### COLLECTED MATERIAL:
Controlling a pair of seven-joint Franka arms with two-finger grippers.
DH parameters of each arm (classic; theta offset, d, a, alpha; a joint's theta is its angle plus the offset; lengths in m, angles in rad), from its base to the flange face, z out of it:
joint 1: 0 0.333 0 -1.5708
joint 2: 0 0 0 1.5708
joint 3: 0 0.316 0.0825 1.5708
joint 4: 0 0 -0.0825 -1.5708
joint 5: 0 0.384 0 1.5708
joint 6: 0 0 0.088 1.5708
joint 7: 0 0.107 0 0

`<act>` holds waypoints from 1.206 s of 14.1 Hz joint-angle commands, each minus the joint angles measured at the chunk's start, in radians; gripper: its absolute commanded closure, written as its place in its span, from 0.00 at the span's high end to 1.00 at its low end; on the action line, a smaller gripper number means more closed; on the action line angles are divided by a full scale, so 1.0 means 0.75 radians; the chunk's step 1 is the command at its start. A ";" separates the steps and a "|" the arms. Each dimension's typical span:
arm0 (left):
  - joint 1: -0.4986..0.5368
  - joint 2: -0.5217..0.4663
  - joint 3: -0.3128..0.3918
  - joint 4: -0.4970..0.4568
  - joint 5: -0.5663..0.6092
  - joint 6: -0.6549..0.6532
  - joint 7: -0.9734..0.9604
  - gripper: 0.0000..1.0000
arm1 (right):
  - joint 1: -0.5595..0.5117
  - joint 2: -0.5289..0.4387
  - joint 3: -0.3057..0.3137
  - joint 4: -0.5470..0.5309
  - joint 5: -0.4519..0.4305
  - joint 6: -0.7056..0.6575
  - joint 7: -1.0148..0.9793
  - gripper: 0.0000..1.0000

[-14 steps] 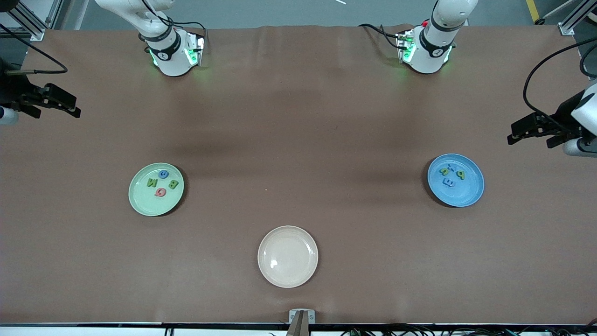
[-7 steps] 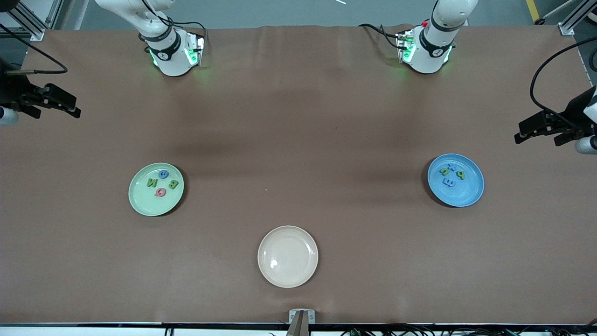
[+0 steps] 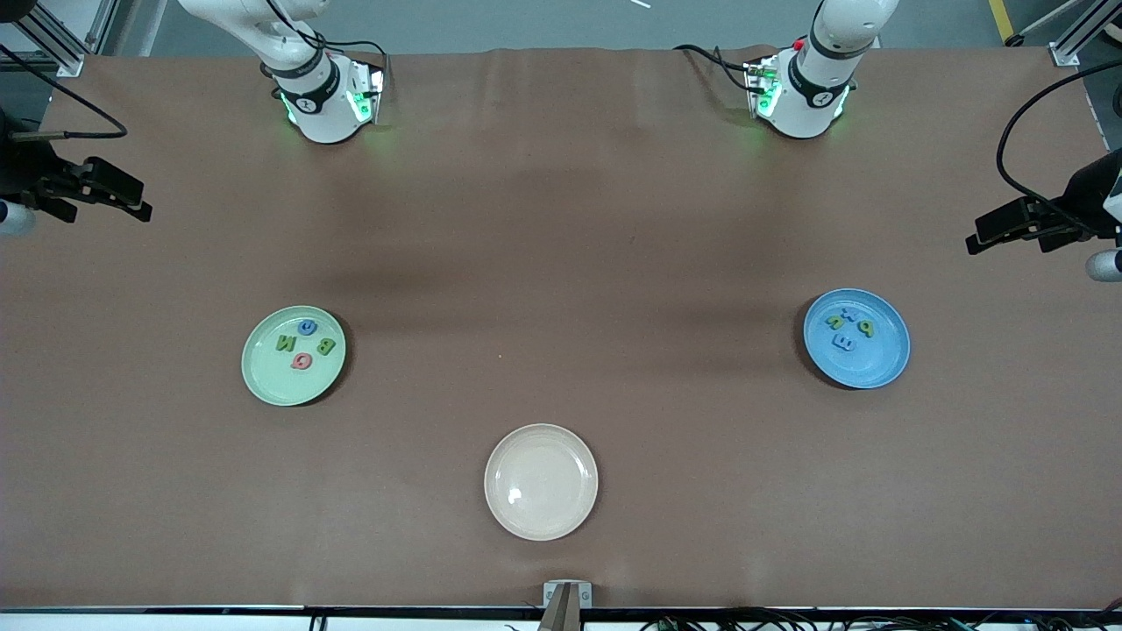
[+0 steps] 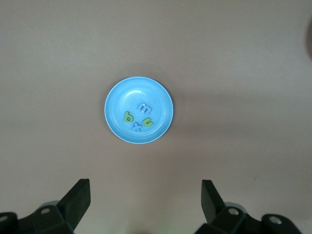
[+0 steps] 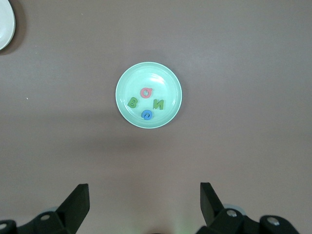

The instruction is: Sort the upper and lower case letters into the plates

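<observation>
Both jaws wide open, nothing held: left gripper (image 3: 1008,232) & right gripper (image 3: 110,194) up at table ends. 4 letters (image 3: 304,343) in mint plate (image 3: 263,377), 4 letters (image 3: 847,330) in blue plate (image 3: 877,368). Cream plate (image 3: 541,481) nearest front camera.

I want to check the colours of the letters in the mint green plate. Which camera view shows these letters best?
The right wrist view: it looks straight down on the mint green plate, so its four letters show large, two green, one red, one blue. The front view shows them smaller. The left wrist view does not show them.
</observation>
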 commanded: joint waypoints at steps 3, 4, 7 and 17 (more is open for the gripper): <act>0.004 -0.003 0.005 0.053 -0.003 -0.012 -0.018 1.00 | 0.003 -0.019 0.001 -0.016 0.005 0.006 0.012 1.00; 0.004 -0.007 0.005 0.053 0.013 -0.004 -0.018 1.00 | 0.003 -0.019 0.001 -0.016 0.007 0.006 0.012 1.00; 0.002 -0.007 -0.009 0.055 0.091 -0.004 -0.020 1.00 | 0.003 -0.019 0.001 -0.016 0.011 0.006 0.012 1.00; -0.006 0.015 0.015 0.055 0.007 -0.006 -0.018 1.00 | 0.006 -0.019 0.003 -0.012 -0.005 0.010 0.000 1.00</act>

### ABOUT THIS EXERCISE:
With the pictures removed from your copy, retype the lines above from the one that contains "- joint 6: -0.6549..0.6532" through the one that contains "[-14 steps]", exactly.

### RESULT FOR THIS EXERCISE:
  - joint 6: -0.6549..0.6532
  - joint 7: -0.9734..0.9604
  - gripper: 0.0000..1.0000
arm1 (right):
  - joint 1: -0.5595..0.5117
  - joint 2: -0.5289..0.4387
  - joint 3: -0.3057..0.3137
  - joint 4: -0.5470..0.5309
  - joint 5: -0.4519..0.4305
  - joint 6: -0.7056..0.6575
  - joint 7: -1.0148..0.9793
  - gripper: 0.0000..1.0000

[-14 steps] 

There's nothing left to add to the output.